Please give every record below again exactly, and keep the pictures out.

################

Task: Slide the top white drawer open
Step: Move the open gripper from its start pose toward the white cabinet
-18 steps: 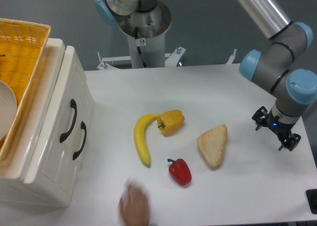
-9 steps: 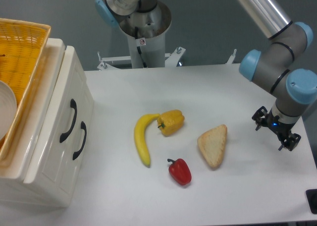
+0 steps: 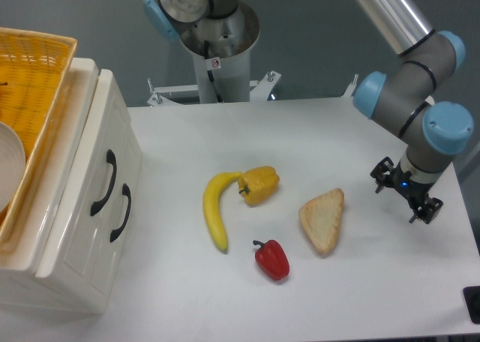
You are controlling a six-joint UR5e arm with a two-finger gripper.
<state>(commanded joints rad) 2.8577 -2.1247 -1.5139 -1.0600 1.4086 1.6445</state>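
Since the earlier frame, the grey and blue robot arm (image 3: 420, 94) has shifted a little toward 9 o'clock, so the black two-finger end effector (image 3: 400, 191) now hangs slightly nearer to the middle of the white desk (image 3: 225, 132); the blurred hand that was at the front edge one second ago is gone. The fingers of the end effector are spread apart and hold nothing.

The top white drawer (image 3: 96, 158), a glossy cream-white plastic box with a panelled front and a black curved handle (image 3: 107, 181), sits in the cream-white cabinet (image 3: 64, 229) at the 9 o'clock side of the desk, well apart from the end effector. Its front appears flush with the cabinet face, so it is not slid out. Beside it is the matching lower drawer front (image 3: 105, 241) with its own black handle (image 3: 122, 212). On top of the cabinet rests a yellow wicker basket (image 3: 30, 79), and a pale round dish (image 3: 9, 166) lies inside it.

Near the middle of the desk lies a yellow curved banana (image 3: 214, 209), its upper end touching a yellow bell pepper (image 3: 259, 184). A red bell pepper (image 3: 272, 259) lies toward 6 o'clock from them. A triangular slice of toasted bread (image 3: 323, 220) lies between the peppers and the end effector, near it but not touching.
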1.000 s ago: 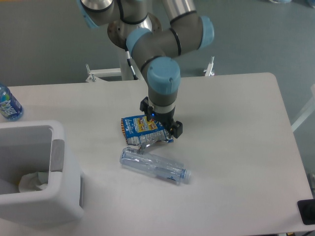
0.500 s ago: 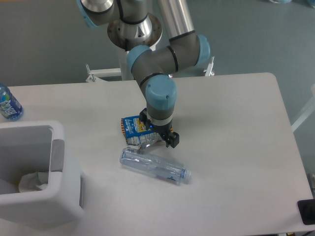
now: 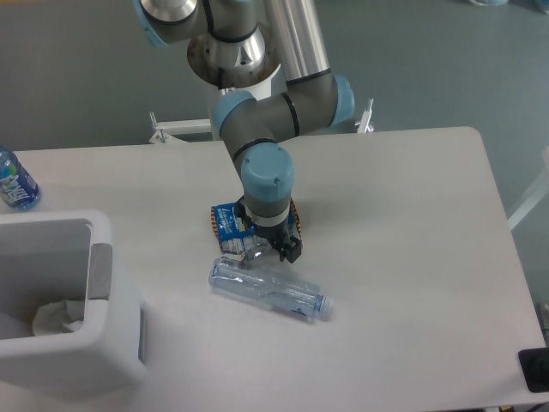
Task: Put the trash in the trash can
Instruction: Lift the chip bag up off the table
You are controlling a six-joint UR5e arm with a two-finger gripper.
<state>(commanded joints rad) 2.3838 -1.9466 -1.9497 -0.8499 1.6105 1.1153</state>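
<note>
So the crumpled blue snack wrapper with orange-yellow print [image 3: 227,222] is lying flat on the white table [image 3: 403,223], roughly mid-table and a bit toward the back. Most of it is covered by the arm from this angle, only its left part and a sliver of orange at the right edge peek out. The black two-finger gripper [image 3: 268,249] is right on top of it, pointing straight down, with the fingers at the wrapper's front edge where the silvery crinkled bit shows. Honestly I can't tell if the fingers are pinched onto the wrapper or just parked around it, the grey-and-light-blue wrist blocks the view.

Just in front of the wrapper, almost touching it, is the crushed clear plastic bottle [image 3: 270,290]. It's on its side, lying diagonally, cap end pointing toward the front right. The gripper sits just behind its left half, apart from it as far as I can see.

Off to the left at the front corner of the table is the boxy white plastic trash can with a grey strip on its rim [image 3: 103,343], well apart from both trash items. There's some crumpled white paper [image 3: 58,318] down inside it already.

Way at the far left edge there's a small blue-labelled water bottle [image 3: 15,181], standing behind the trash can, well apart from everything else.
</note>
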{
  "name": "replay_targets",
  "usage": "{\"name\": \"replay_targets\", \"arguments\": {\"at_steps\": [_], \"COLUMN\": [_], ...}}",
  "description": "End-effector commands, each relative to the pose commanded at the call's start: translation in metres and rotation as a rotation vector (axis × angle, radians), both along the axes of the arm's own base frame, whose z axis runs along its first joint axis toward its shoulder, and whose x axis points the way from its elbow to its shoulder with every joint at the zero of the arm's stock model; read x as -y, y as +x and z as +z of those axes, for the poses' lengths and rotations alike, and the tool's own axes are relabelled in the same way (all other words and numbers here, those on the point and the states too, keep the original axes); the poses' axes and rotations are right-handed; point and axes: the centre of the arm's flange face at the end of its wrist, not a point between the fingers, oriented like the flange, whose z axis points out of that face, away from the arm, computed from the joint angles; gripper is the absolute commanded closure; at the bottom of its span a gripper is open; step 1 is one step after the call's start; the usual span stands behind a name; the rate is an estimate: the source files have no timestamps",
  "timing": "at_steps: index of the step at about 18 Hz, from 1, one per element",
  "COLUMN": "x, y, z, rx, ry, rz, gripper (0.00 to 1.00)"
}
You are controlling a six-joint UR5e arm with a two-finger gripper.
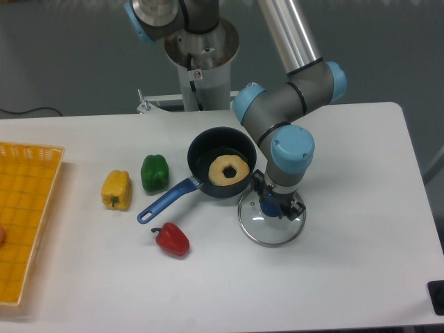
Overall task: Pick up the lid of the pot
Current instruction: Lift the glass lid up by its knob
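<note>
one blue knob point(268, 207) is what matters to me here: it sits near the middle of the clear pot lid point(261, 229), and it's the natural thing to take hold of on a broad, smooth disc. the lid lies flat on the table point(354, 270), just beside the dark pan point(198, 150); from this camera i can't tell whether their edges touch.

i have the gripper point(280, 196) low over the lid, its fingers close about the knob with only a narrow opening between them. whether they actually press on it, i can't tell from here. coming in from above makes sense to me, since it keeps the fingers off the pan's wall.

i judge this as the grasping step, with the lifting still to do. next i'd want a firm pinch, then a straight rise; a shallow bite could let the knob slip or the lid tip, and drifting sideways could knock the pan. its blue handle point(166, 202) points away from the lid, toward the red pepper point(173, 239), so it leaves my lift alone.
</note>
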Motion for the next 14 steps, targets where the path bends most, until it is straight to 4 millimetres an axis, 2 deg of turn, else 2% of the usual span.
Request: {"name": "replay_targets", "arguments": {"at_steps": [4,6,9,14], "x": [-0.001,-0.006,-0.013,-0.010], "y": [-0.005,-0.014,-0.028,-0.029], "z": [0.007,0.024,0.061,0.090], "rx": [-0.005,-0.001,0.020,-0.012], "ry": [0.003,0.001,-0.008,0.016], "rz": [0.002,0.002,0.002,-0.016], "gripper": [0.51,0.51,0.51,0.51]}}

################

# Expected output:
Task: Slide the top white drawer open
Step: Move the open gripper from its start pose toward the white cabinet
-18 steps: 
-9 steps: 
+0 steps: 
You are controlling a six-joint UR5e arm with a two-finger gripper.
<state>(commanded joints rad) 2.8577 -2.1247 -1.5139 -1.0600 1.4086 1.6445</state>
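Since the earlier frame, the grey and blue robot arm (image 3: 420, 94) has shifted a little toward 9 o'clock, so the black two-finger end effector (image 3: 400, 191) now hangs slightly nearer to the middle of the white desk (image 3: 225, 132); the blurred hand that was at the front edge one second ago is gone. The fingers of the end effector are spread apart and hold nothing.

The top white drawer (image 3: 96, 158), a glossy cream-white plastic box with a panelled front and a black curved handle (image 3: 107, 181), sits in the cream-white cabinet (image 3: 64, 229) at the 9 o'clock side of the desk, well apart from the end effector. Its front appears flush with the cabinet face, so it is not slid out. Beside it is the matching lower drawer front (image 3: 105, 241) with its own black handle (image 3: 122, 212). On top of the cabinet rests a yellow wicker basket (image 3: 30, 79), and a pale round dish (image 3: 9, 166) lies inside it.

Near the middle of the desk lies a yellow curved banana (image 3: 214, 209), its upper end touching a yellow bell pepper (image 3: 259, 184). A red bell pepper (image 3: 272, 259) lies toward 6 o'clock from them. A triangular slice of toasted bread (image 3: 323, 220) lies between the peppers and the end effector, near it but not touching.
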1.000 s ago: 
0.500 s ago: 
now: 
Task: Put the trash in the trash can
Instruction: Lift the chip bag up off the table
You are controlling a six-joint UR5e arm with a two-finger gripper.
<state>(commanded joints rad) 2.3838 -1.9466 -1.9497 -0.8499 1.6105 1.1153</state>
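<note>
So the crumpled blue snack wrapper with orange-yellow print [image 3: 227,222] is lying flat on the white table [image 3: 403,223], roughly mid-table and a bit toward the back. Most of it is covered by the arm from this angle, only its left part and a sliver of orange at the right edge peek out. The black two-finger gripper [image 3: 268,249] is right on top of it, pointing straight down, with the fingers at the wrapper's front edge where the silvery crinkled bit shows. Honestly I can't tell if the fingers are pinched onto the wrapper or just parked around it, the grey-and-light-blue wrist blocks the view.

Just in front of the wrapper, almost touching it, is the crushed clear plastic bottle [image 3: 270,290]. It's on its side, lying diagonally, cap end pointing toward the front right. The gripper sits just behind its left half, apart from it as far as I can see.

Off to the left at the front corner of the table is the boxy white plastic trash can with a grey strip on its rim [image 3: 103,343], well apart from both trash items. There's some crumpled white paper [image 3: 58,318] down inside it already.

Way at the far left edge there's a small blue-labelled water bottle [image 3: 15,181], standing behind the trash can, well apart from everything else.
</note>
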{
  "name": "replay_targets",
  "usage": "{\"name\": \"replay_targets\", \"arguments\": {\"at_steps\": [_], \"COLUMN\": [_], ...}}",
  "description": "End-effector commands, each relative to the pose commanded at the call's start: translation in metres and rotation as a rotation vector (axis × angle, radians), both along the axes of the arm's own base frame, whose z axis runs along its first joint axis toward its shoulder, and whose x axis points the way from its elbow to its shoulder with every joint at the zero of the arm's stock model; read x as -y, y as +x and z as +z of those axes, for the poses' lengths and rotations alike, and the tool's own axes are relabelled in the same way (all other words and numbers here, those on the point and the states too, keep the original axes); the poses' axes and rotations are right-handed; point and axes: the centre of the arm's flange face at the end of its wrist, not a point between the fingers, oriented like the flange, whose z axis points out of that face, away from the arm, computed from the joint angles; gripper is the absolute commanded closure; at the bottom of its span a gripper is open; step 1 is one step after the call's start; the usual span stands behind a name; the rate is an estimate: the source files have no timestamps",
  "timing": "at_steps: index of the step at about 18 Hz, from 1, one per element",
  "COLUMN": "x, y, z, rx, ry, rz, gripper (0.00 to 1.00)"
}
You are controlling a six-joint UR5e arm with a two-finger gripper.
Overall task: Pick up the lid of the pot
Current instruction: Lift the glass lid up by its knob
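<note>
one blue knob point(268, 207) is what matters to me here: it sits near the middle of the clear pot lid point(261, 229), and it's the natural thing to take hold of on a broad, smooth disc. the lid lies flat on the table point(354, 270), just beside the dark pan point(198, 150); from this camera i can't tell whether their edges touch.

i have the gripper point(280, 196) low over the lid, its fingers close about the knob with only a narrow opening between them. whether they actually press on it, i can't tell from here. coming in from above makes sense to me, since it keeps the fingers off the pan's wall.

i judge this as the grasping step, with the lifting still to do. next i'd want a firm pinch, then a straight rise; a shallow bite could let the knob slip or the lid tip, and drifting sideways could knock the pan. its blue handle point(166, 202) points away from the lid, toward the red pepper point(173, 239), so it leaves my lift alone.
</note>
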Motion for the next 14 steps, targets where the path bends most, until it is straight to 4 millimetres an axis, 2 deg of turn, else 2% of the usual span.
Request: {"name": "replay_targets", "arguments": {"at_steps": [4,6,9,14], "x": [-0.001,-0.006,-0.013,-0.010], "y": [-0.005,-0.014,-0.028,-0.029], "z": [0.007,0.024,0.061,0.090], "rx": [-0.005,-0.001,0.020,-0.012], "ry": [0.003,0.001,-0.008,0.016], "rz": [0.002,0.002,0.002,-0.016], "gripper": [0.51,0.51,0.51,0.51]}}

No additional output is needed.